■ **ACTIVITY**
The required output is all lines below that contain the word "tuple".

(Data excerpts)
==*==
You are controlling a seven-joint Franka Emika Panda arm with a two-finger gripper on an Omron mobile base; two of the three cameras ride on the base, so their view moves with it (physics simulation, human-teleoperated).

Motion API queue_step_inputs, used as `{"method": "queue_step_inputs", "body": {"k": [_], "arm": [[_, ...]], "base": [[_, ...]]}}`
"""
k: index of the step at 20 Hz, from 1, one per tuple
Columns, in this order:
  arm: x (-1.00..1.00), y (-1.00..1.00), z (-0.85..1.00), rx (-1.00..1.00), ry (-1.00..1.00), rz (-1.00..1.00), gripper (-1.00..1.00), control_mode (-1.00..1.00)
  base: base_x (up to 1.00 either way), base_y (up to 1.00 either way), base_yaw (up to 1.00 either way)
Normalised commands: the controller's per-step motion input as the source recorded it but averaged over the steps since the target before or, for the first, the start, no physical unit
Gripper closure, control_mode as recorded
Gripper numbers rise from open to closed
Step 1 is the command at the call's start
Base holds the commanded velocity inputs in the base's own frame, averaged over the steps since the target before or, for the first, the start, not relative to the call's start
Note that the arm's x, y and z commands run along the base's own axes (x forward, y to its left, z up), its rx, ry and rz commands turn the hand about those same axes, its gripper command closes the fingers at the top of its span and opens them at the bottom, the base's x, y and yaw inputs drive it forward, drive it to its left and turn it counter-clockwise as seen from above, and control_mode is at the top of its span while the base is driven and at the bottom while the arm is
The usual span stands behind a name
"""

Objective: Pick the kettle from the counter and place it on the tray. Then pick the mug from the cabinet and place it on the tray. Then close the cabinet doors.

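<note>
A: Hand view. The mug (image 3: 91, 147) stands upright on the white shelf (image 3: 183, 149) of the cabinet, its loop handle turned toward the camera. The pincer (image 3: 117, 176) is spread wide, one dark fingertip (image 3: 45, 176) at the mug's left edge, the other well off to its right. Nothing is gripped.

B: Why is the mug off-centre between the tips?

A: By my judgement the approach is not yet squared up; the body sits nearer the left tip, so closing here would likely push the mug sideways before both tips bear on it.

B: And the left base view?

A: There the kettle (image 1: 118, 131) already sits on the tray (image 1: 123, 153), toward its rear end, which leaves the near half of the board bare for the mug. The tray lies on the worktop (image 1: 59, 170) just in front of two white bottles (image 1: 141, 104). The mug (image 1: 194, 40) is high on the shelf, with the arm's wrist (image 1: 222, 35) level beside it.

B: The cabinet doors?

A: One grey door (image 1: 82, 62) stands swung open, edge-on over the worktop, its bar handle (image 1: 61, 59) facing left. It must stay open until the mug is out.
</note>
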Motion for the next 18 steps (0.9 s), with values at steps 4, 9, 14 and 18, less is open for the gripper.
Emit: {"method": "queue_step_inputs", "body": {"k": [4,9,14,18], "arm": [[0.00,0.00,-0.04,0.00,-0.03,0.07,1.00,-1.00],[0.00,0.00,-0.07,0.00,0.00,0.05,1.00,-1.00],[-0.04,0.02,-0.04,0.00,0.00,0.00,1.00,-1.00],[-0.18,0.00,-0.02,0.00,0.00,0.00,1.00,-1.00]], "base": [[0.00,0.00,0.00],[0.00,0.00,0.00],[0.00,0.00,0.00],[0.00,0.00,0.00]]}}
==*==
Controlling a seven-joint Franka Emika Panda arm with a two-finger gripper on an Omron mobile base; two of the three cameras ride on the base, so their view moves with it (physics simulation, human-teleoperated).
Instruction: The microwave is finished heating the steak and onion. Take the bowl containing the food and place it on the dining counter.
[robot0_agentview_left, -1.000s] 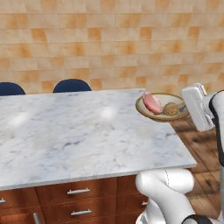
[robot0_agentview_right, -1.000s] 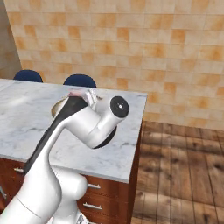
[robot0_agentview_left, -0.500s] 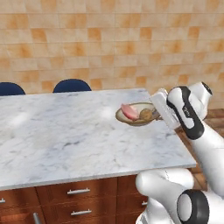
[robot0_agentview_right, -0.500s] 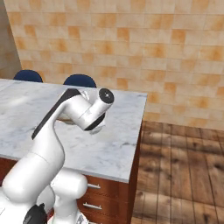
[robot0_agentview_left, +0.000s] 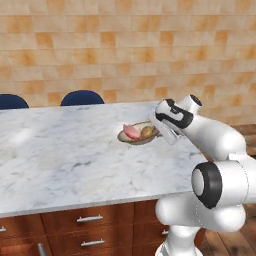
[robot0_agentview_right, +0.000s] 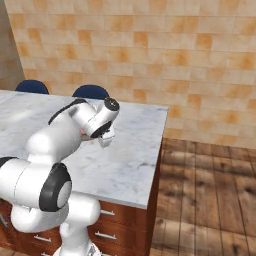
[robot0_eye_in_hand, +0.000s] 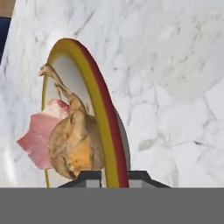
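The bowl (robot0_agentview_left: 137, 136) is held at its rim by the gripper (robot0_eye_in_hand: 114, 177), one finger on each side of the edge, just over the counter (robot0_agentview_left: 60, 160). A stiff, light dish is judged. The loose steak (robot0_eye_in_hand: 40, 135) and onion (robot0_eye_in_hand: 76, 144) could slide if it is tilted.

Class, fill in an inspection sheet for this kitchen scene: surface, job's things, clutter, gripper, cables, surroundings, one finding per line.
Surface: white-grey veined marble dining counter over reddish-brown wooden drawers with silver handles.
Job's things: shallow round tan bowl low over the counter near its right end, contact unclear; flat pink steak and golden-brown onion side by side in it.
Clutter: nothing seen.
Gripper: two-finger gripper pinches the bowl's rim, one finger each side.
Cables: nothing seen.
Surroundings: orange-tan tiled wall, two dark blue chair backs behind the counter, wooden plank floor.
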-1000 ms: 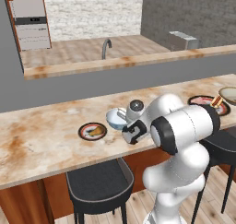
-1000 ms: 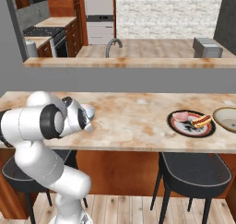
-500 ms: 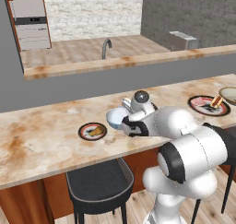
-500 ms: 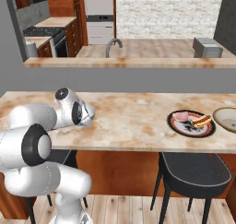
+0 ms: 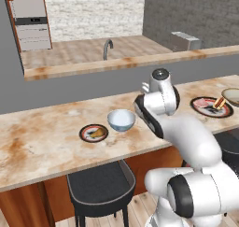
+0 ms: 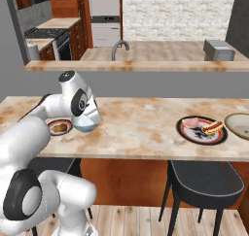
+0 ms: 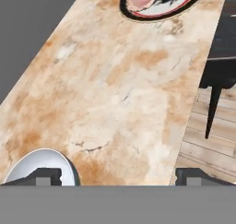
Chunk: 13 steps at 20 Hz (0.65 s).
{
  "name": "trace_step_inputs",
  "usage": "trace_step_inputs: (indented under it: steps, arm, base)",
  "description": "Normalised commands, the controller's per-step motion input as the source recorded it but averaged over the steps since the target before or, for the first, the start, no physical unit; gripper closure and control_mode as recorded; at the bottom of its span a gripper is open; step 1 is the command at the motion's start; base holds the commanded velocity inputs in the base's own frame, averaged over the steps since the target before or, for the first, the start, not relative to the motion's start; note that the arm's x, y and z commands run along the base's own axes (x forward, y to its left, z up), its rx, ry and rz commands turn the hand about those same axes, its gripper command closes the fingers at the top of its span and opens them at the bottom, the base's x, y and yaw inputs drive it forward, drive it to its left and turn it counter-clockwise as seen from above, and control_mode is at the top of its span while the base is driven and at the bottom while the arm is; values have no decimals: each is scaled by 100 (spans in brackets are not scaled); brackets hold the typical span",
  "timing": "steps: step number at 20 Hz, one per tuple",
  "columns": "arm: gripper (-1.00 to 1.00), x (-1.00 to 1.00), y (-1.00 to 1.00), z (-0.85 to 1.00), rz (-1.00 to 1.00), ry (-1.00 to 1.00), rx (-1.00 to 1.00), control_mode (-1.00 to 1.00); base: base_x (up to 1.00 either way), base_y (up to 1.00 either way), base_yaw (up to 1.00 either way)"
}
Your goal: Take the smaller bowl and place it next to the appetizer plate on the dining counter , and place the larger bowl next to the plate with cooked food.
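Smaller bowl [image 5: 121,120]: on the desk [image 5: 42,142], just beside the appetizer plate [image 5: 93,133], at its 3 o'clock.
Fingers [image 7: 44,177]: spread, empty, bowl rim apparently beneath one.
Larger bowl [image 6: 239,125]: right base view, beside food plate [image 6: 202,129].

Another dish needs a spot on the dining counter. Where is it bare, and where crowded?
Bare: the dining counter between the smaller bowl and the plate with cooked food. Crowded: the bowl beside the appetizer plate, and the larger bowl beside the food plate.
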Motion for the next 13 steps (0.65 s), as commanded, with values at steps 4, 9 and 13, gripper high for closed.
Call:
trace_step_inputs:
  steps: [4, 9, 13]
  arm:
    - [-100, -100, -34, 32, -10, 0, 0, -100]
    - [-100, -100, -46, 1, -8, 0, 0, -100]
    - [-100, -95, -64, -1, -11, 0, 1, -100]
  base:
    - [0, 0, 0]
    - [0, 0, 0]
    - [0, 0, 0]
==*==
■ **EXPECTED ANSWER**
k: index of the step at 20 Hz, from 1, one per tuple
  "timing": "steps: step number at 20 Hz, one per tuple",

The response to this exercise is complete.